_Work to be completed_. When a line below contains the word "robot", copy that line.
(Beginning of Entries provided)
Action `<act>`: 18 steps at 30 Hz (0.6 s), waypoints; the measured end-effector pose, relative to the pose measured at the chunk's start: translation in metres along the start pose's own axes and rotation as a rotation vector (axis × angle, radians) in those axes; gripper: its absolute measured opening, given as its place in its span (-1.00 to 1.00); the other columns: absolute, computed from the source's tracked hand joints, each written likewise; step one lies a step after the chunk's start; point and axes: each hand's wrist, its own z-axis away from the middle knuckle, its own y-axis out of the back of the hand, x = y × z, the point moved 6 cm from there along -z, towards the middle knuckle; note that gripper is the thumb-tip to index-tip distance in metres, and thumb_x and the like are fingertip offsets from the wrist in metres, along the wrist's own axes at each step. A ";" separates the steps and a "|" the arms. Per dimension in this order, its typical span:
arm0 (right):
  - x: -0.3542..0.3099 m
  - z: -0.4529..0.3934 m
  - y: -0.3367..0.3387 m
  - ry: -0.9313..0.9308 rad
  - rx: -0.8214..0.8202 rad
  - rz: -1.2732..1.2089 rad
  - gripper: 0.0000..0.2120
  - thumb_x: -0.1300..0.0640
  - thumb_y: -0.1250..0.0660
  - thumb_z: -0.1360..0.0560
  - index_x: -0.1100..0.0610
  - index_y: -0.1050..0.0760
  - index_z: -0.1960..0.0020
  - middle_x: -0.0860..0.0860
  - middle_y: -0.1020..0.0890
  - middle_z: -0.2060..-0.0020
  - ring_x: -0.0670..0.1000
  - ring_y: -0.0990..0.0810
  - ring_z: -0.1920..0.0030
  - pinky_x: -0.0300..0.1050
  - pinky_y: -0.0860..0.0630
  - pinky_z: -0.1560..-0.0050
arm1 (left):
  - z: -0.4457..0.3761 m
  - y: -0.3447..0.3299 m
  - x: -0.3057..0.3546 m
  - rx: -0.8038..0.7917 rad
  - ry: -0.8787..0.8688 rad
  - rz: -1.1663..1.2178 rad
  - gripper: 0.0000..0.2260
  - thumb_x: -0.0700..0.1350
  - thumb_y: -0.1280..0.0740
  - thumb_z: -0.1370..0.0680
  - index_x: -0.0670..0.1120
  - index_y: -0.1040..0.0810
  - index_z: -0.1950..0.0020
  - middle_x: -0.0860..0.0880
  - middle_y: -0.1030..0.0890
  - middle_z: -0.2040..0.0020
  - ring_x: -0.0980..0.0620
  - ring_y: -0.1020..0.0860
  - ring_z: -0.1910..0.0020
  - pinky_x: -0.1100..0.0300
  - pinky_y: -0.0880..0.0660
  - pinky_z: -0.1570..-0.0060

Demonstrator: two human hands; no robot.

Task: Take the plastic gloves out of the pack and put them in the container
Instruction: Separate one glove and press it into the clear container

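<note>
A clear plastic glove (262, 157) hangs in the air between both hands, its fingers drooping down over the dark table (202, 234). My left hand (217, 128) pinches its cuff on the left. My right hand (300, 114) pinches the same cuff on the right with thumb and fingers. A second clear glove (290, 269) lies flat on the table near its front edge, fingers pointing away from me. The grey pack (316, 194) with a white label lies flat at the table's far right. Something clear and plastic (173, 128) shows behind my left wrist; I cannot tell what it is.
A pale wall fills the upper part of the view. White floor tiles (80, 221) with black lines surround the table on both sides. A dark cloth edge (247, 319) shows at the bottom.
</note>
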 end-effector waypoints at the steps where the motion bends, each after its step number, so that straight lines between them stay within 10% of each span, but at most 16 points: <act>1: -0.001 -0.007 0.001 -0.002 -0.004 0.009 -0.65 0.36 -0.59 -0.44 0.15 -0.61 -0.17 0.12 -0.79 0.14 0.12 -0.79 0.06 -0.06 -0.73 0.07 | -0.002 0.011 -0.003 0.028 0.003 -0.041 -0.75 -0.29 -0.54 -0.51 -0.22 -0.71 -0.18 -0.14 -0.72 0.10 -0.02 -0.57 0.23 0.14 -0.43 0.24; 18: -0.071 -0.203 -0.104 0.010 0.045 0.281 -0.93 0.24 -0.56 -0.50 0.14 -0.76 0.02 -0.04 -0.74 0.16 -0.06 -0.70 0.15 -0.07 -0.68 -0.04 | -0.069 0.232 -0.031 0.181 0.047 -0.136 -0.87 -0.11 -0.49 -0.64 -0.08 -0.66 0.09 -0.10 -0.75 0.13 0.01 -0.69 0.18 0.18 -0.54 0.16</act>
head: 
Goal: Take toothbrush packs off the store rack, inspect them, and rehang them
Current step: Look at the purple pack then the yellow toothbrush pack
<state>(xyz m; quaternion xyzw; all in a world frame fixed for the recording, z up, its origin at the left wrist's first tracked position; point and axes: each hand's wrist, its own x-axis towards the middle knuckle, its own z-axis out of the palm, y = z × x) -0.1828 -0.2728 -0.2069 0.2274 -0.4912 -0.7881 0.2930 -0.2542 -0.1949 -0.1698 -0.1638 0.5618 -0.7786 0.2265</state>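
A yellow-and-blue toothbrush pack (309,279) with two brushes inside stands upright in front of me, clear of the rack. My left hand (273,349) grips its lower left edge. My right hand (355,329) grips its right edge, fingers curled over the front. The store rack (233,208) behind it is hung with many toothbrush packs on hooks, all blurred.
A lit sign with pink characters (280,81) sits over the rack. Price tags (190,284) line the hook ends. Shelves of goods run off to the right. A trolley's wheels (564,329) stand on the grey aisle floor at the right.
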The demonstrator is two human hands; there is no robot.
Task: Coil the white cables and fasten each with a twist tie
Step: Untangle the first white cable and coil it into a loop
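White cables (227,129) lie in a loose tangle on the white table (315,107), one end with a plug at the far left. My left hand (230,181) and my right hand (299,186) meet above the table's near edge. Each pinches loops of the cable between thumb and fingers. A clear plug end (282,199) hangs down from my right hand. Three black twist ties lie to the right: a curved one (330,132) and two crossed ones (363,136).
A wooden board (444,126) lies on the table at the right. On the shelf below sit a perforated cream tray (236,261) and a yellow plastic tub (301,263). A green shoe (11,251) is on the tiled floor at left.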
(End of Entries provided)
_Response area_.
Demonstrator: two human hands; no robot.
The demonstrator is two human hands; there is no robot.

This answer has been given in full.